§ **EXERCISE**
Work out how many lines in the data below contain "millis", and state that count with nothing added.

§ **MATERIAL PROVIDED**

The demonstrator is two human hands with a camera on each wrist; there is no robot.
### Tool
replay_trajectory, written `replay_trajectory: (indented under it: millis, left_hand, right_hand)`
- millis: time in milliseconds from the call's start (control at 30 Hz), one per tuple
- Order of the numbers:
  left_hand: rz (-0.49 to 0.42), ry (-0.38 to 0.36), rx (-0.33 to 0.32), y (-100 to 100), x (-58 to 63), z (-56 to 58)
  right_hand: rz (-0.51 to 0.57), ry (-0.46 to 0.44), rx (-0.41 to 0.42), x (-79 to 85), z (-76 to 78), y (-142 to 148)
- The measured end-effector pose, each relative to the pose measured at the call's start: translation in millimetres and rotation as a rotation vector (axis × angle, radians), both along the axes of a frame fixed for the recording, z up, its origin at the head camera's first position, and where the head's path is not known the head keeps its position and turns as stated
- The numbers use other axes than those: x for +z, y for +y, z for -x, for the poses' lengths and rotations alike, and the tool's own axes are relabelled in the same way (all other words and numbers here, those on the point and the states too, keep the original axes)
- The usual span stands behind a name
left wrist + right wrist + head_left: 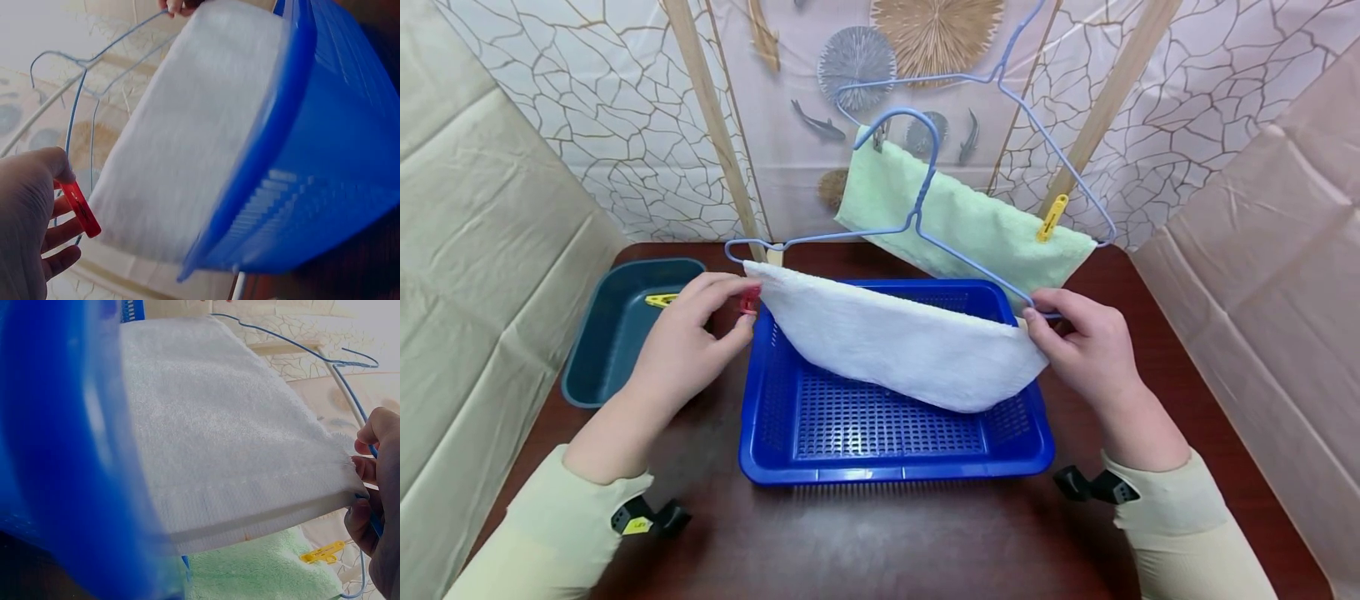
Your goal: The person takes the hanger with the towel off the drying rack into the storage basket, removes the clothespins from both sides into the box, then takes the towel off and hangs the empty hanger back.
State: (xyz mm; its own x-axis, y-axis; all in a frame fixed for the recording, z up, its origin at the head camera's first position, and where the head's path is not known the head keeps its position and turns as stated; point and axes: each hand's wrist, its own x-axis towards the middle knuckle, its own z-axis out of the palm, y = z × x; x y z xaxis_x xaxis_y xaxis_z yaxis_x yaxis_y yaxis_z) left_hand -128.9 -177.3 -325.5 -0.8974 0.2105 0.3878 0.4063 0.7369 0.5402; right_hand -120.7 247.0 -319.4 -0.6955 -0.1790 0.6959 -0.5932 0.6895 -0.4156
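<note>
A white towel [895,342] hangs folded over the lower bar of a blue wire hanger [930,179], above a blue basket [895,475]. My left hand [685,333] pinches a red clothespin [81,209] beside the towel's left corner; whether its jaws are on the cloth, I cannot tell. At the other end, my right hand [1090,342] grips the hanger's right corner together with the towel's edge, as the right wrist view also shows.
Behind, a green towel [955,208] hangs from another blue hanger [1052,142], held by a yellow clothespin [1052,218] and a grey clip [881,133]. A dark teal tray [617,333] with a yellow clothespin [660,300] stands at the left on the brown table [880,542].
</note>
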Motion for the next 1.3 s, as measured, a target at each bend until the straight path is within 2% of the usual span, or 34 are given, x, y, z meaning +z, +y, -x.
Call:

§ **RESPONSE BELOW**
2